Cutting out drugs isn't realistic for all patients, doctors say, though many do say they prefer to use opioids more sparingly than in the past.
Pain experts say they choose their words very carefully to avoid suggesting that they blame patients for their own misery, or think it isn't real.
"We never challenge the pain experience," Rambaldo said.
Cherkin agreed that wording is critically important. If patients "don't feel you validate and accept their pain, anything you say is going to be totally ignored, and they'll feel abandoned and betrayed," he said.
Two people can have the same injury and end up with different pain and disability levels. Why pain persists in some and not others is a mystery. Genetics plays a part. Women, people with a history of depression and anxiety, and those with stronger inflammatory responses have higher risk for chronic pain.
A new frontier is identifying people at risk before surgery and trying to prevent chronic pain, said Robert Edwards, a pain psychologist at Brigham and Women's Hospital in Boston who is on the board of the American Pain Society.
Many of the nondrug treatments target emotional states that worsen pain, especially depression and fear. Both of those can keep people from moving, leading to weaker muscles, more pain, and, ultimately, social isolation.
At Cooper University Hospital, Basant Pradhan, who trained as a monk before he became a psychiatrist, uses mindfulness meditation (which teaches a nonjudgmental focus on the present) and yoga to help pain patients "detach" from pain and damaging thoughts. He is testing these treatments in combination with the drug ketamine.
Sheldon Norwood, a former probation officer who suffered chronic pain after a stabbing in 2004, is a Christian who said he resisted meditation because of its Buddhist roots. But now the 53-year-old Pennsauken man, a Pradhan patient, meditates daily and said it has helped him cut back on opioids and enabled him to work part time as a substitute teacher and enjoy life more.
"It gave me a sense of calmness," he said. "It gave me the ability not to be afraid or not to be nervous."
Edwards said pain-related catastrophizing is common in chronic pain sufferers, who fear they will always be miserable.
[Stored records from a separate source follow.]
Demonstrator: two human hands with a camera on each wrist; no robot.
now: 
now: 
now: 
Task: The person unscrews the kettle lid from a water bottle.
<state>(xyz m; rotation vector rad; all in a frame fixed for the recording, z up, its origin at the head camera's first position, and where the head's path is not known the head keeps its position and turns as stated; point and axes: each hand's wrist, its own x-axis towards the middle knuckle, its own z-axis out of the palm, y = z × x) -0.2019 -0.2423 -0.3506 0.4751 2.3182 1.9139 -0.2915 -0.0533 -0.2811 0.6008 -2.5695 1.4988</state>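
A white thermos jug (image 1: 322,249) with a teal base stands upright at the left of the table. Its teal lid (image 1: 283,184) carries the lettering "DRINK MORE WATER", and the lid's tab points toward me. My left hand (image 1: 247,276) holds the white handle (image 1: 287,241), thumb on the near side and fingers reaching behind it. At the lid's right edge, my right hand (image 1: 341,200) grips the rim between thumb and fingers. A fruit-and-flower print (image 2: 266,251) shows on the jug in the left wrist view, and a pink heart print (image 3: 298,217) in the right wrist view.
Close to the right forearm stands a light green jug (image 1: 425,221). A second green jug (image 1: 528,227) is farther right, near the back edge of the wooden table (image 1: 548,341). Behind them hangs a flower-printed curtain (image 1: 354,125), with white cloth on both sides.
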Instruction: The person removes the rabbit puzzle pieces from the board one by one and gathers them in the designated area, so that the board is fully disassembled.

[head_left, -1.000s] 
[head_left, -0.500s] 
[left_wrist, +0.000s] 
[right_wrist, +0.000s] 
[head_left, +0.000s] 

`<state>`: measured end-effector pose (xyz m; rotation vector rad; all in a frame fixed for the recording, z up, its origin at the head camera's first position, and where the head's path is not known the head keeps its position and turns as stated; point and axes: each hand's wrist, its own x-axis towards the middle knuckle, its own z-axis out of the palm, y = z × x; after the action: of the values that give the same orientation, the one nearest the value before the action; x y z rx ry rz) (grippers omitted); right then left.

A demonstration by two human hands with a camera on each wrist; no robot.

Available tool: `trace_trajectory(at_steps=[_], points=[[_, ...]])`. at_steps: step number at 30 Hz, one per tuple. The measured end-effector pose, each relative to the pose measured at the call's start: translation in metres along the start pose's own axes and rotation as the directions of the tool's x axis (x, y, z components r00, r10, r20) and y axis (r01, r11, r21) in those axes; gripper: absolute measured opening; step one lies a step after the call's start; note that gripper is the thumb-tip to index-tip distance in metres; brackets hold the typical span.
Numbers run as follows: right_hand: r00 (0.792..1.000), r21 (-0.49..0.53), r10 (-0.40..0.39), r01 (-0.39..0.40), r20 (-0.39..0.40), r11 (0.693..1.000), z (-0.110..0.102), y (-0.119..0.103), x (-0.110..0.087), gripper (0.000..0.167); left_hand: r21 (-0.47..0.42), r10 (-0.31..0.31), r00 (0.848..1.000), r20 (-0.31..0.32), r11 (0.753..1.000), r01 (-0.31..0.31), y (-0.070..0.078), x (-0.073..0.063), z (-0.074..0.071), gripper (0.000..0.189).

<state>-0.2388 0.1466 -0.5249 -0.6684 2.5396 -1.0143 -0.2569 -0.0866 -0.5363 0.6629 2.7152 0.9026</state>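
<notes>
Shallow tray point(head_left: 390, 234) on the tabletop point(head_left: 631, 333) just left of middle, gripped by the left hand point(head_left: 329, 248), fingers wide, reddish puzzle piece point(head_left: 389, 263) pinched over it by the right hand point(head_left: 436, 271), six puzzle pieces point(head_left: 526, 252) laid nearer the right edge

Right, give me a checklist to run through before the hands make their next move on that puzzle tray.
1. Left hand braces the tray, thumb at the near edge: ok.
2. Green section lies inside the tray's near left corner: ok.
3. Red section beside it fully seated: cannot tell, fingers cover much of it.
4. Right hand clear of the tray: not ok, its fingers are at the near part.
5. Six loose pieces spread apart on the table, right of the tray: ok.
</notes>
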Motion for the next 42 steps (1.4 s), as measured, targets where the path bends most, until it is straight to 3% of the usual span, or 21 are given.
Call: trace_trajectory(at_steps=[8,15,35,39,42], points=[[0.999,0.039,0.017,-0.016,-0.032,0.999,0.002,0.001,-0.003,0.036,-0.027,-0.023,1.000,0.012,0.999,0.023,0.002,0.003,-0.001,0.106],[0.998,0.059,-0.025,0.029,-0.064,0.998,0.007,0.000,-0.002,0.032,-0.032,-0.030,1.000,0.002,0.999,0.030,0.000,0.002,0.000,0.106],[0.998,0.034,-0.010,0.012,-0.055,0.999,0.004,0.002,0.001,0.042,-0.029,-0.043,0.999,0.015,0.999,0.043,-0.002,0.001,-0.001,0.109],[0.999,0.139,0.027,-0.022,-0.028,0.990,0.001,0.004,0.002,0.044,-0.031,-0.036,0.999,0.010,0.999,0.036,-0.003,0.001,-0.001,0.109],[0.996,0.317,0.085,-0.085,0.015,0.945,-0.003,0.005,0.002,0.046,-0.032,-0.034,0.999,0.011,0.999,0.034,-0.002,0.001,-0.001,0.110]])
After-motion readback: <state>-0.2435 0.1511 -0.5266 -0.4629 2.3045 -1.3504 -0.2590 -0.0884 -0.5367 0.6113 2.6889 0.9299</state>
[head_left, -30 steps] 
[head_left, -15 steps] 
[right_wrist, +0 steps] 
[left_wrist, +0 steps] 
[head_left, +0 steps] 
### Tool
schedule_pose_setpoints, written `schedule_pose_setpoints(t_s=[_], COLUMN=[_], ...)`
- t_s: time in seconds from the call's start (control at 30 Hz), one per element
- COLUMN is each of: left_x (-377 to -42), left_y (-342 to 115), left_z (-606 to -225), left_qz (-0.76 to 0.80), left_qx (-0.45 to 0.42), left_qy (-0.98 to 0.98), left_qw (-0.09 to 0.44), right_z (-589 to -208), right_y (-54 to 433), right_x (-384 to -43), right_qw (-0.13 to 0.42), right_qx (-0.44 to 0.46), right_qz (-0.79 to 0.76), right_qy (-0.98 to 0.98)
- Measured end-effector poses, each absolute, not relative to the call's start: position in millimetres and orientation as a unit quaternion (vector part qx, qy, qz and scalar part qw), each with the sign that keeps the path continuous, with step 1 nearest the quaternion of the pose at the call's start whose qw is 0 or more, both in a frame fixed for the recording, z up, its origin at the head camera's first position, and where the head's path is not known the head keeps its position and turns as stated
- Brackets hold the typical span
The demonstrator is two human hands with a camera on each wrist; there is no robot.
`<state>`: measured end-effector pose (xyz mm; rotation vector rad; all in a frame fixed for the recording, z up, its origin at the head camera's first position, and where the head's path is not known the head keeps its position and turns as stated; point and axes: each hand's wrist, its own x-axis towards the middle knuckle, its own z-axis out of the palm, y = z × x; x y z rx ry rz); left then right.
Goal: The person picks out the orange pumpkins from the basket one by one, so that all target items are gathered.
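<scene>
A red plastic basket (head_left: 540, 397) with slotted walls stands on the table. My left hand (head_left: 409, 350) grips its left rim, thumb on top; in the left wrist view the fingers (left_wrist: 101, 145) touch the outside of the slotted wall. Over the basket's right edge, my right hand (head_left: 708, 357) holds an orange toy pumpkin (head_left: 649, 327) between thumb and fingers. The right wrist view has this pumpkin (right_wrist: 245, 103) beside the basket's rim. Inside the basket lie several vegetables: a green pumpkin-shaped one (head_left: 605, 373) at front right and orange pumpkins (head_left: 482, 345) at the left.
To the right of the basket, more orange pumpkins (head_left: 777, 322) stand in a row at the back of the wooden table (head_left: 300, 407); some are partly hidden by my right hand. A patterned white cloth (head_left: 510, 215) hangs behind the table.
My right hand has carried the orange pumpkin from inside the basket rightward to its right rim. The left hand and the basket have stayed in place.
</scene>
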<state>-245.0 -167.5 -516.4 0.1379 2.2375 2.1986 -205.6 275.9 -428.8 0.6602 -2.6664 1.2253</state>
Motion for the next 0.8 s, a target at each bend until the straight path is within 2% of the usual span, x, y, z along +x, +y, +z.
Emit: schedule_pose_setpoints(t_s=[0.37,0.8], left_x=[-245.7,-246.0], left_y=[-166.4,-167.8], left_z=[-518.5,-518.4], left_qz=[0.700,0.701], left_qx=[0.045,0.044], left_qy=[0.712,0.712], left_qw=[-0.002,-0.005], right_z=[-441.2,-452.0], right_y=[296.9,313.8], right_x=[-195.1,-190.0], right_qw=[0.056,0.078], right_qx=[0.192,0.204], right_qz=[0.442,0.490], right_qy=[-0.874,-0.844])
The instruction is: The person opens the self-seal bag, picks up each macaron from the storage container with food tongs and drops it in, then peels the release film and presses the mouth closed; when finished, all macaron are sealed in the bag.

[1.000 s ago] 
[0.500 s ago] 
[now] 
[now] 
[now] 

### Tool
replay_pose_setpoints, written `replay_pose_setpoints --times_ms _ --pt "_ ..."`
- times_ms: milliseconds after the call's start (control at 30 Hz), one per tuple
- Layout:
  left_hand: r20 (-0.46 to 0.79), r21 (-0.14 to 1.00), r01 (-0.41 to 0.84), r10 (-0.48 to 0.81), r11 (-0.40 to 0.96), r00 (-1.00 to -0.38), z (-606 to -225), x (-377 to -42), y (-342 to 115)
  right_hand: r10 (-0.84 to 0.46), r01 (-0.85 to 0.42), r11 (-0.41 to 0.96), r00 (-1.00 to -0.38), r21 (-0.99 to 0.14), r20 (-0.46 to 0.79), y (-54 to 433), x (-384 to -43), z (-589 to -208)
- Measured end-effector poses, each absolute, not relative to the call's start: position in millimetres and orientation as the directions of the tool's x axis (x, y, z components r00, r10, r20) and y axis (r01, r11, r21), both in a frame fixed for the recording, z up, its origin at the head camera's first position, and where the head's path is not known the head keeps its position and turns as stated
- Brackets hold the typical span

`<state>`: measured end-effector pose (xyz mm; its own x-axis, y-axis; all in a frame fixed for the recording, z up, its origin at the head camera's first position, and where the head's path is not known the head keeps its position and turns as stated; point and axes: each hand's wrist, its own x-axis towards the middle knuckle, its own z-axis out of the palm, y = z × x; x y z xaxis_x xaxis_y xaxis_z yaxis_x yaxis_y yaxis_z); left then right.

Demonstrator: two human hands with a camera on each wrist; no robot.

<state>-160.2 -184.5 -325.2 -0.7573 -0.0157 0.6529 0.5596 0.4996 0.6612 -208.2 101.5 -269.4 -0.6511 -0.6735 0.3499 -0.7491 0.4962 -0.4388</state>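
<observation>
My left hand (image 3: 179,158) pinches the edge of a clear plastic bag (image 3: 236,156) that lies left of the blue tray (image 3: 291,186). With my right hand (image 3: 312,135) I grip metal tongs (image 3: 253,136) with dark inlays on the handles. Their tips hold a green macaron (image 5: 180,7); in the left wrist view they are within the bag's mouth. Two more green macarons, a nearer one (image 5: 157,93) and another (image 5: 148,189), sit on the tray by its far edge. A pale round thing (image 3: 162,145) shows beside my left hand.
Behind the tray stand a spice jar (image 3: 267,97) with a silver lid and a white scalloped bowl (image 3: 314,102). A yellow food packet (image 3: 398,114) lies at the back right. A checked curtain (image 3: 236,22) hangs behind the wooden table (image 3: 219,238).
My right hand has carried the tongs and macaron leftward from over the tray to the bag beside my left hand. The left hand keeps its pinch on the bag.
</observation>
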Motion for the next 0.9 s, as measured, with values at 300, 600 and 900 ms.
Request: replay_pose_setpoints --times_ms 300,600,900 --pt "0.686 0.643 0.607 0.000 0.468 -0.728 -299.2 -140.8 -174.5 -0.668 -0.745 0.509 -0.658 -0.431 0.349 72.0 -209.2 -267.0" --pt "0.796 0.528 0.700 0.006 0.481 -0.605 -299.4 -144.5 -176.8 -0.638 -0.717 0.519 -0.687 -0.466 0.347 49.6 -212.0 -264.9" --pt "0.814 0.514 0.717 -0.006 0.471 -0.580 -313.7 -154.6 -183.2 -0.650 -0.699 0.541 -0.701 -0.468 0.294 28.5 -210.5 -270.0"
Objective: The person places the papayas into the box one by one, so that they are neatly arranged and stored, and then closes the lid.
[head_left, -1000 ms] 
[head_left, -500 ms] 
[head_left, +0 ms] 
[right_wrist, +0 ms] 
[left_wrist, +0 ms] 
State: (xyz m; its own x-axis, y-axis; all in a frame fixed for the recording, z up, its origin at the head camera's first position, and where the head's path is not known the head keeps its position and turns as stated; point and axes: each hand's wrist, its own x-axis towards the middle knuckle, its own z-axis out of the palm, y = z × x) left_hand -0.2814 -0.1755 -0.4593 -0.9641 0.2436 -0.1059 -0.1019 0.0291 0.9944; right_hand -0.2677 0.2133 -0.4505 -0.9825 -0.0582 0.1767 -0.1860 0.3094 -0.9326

His job is to help them identify unrealistic thoughts and balance them with more reasonable ideas. A better inner dialogue might go like this: "This is an annoying chronic condition that makes certain things in life difficult, but there are ways I can deal with it."
Mackey said patients need to be taught the difference between hurt and harm.
He treated an elderly woman with sciatic pain who would sit up for only five seconds when he met her. She was afraid to sit longer because of the pain. The Stanford team had her add just two seconds each day. Mackey said this patient recently sat through a four-hour opera.
Clark, at Johns Hopkins, said his program is based on examining four domains: the diseases that patients have, what their circumstances mean to them, what they're doing about their pain, and what strengths and weaknesses they bring to the table.
"The most important aspect of an alternative to opioids is that you actually know what's wrong with somebody," he said.
It's "next to impossible" to treat pain unless depression is under control, he said. Otherwise, much of the program teaches coping skills that may not come naturally. The psychological treatments, Clark said, "share a certain sense of trying not to get caught up in wishing that the pain would stop or focusing on the fact that the pain is so terrible."
Patients leave saying much what the VA's yoga patients said. Some are pain free, Clark said. Some have milder, more localized pain. Others still hurt, but say the pain isn't as "intrusive and dominating and impairing."